Stroke and Brain Injury

The Brain Injury Research Group centred in Academic Neurosurgery led by Mr Christos Tolias have established their new laboratory and secured funding from the KMRCT and “Headfirst” (£130,000) for an in vitro investigation of the cellular and subcellular mechanisms of normobaric hyperoxia in brain injury. A stretch model of injury on primary brain cell cultures will be used for this project. In collaboration with Steven Minger (Senior Lecturer, Stem Cell Biology Laboratory/Translational Neuroscience Group, Wolfson Centre) they have gained Ethics approval for a feasibility study on establishing adult, human, neural stem cell lines from samples of brain tissue retrieved at the end of endoscopic ventriculostomies. We have already enrolled four patients and have successfully cultured the first human neural stem cells, although no cell lines have been established as yet. A parallel project is being organised to compare a human stem cell culture injury model with the validated animal one, in effect a combination of the two previously described projects.

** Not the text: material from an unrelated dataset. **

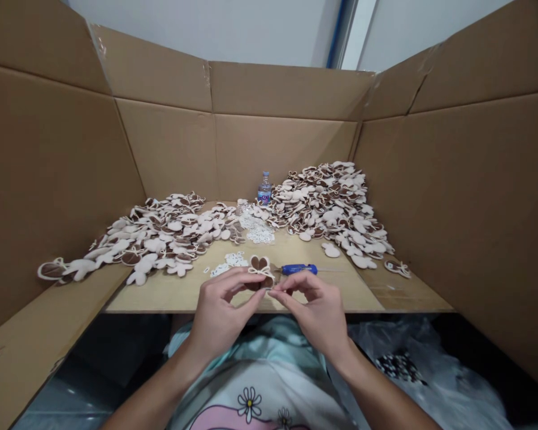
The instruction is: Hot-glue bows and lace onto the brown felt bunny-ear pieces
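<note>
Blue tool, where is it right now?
In the head view, the blue tool lies on the board, just right of the bow-tied piece and beyond the right hand.

My left hand (219, 313) and right hand (311, 316) are raised in front of me, fingers curled, each thumb pinched against its fingers, the two sets of fingertips (274, 295) almost meeting at center. My wrists (341, 352) bend inward. My bare left forearm (150, 400) and right forearm (381, 394) rise from the lower corners, converging.
</note>
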Demonstrator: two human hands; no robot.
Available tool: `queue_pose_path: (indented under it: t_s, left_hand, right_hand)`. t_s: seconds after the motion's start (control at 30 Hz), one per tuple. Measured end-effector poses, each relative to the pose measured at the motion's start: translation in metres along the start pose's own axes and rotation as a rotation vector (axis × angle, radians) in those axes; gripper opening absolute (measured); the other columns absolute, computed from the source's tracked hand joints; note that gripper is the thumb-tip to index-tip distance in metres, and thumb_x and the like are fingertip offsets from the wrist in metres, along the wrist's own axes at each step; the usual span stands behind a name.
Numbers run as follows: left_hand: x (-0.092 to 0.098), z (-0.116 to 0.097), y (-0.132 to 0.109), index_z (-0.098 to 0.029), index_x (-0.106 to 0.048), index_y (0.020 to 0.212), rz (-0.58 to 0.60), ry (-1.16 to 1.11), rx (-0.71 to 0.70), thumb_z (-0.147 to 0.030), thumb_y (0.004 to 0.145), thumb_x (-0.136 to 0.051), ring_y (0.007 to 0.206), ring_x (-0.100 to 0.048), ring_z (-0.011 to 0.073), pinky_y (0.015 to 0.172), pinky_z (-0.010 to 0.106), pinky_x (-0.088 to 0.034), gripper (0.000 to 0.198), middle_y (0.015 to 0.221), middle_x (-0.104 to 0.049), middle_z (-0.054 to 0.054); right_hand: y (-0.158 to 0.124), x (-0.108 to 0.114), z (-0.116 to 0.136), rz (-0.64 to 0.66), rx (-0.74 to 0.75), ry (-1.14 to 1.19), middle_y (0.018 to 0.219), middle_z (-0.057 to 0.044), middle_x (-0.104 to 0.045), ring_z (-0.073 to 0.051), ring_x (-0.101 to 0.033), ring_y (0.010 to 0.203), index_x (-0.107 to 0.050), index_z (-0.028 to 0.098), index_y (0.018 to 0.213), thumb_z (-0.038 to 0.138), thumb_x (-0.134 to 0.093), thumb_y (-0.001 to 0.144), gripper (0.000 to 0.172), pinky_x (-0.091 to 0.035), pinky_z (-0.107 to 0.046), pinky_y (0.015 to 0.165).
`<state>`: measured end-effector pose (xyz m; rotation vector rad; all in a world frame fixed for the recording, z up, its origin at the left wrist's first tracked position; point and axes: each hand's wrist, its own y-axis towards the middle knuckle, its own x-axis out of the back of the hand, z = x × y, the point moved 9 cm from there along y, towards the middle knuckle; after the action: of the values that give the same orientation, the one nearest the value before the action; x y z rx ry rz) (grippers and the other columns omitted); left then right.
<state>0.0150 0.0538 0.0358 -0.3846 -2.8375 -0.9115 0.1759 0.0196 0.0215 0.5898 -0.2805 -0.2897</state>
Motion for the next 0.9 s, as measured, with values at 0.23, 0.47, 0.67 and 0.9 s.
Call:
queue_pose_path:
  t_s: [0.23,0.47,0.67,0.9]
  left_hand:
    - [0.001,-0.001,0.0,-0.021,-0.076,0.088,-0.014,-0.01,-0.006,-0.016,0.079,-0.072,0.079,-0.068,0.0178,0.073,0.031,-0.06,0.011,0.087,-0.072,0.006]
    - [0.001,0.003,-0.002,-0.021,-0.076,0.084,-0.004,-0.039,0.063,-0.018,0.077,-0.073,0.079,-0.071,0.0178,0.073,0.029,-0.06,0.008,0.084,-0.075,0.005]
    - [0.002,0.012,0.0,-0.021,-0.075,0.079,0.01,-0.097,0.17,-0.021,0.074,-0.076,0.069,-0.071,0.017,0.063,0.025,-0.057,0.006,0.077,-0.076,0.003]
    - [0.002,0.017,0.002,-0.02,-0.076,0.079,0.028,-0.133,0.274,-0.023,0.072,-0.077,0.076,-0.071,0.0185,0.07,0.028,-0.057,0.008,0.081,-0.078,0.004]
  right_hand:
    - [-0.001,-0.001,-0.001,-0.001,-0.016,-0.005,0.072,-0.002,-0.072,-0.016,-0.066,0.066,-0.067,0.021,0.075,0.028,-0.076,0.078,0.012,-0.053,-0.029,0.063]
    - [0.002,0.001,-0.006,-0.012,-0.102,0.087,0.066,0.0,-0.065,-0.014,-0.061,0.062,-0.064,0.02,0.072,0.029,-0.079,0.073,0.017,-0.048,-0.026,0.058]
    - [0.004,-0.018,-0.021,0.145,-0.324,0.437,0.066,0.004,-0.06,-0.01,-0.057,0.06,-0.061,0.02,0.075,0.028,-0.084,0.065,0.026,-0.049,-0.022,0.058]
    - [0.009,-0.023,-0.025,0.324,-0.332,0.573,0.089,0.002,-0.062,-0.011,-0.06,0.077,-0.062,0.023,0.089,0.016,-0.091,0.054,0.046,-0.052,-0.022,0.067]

Professor Anthony Strong has commenced a long term experimental collaboration with the Max Planck Institute for Neurological Research (Professor R.Graf) in Cologne. King’s continues to lead the COSBID collaboration (Co-operative Study of Brain Injury Depolarisations: www.cosbid.org ). King’s has played a leading role in what is now a substantial transatlantic collaboration involving some 14 centres in COSBID. An important body of data is now accumulating for patients with serious head injury, with subarachnoid haemorrhage, and with major stroke, and in all of these, recurrent transient depolarisation is prominent. The group believes that the results are leading to a paradigm shift in concepts of the mechanisms, and potential treatment, of acute brain injury. Related to this project, Mr Robin Bhatia, has completed his PhD benchwork, developing a highly effective method for monitoring potassium concentration in the micro-dialysate from the cerebral cortex, thus providing direct chemical verification of depolarisation events in the injured human brain, and allowing clear assessment of the metabolic correlates of depolarisation events.

Mr Richard Selway is involved in collaboration with the epilepsy group in developing new neurophysiological tests to optimise epilepsy surgery, and with the movement disorder group in the development of techniques for service delivery of complex movement disorders surgery. Particularly productive has been the work on paediatric movement disorders such as on children with the PANK2 mutation, in whom implantation of deep brain stimulators has produced excellent clinical improvement.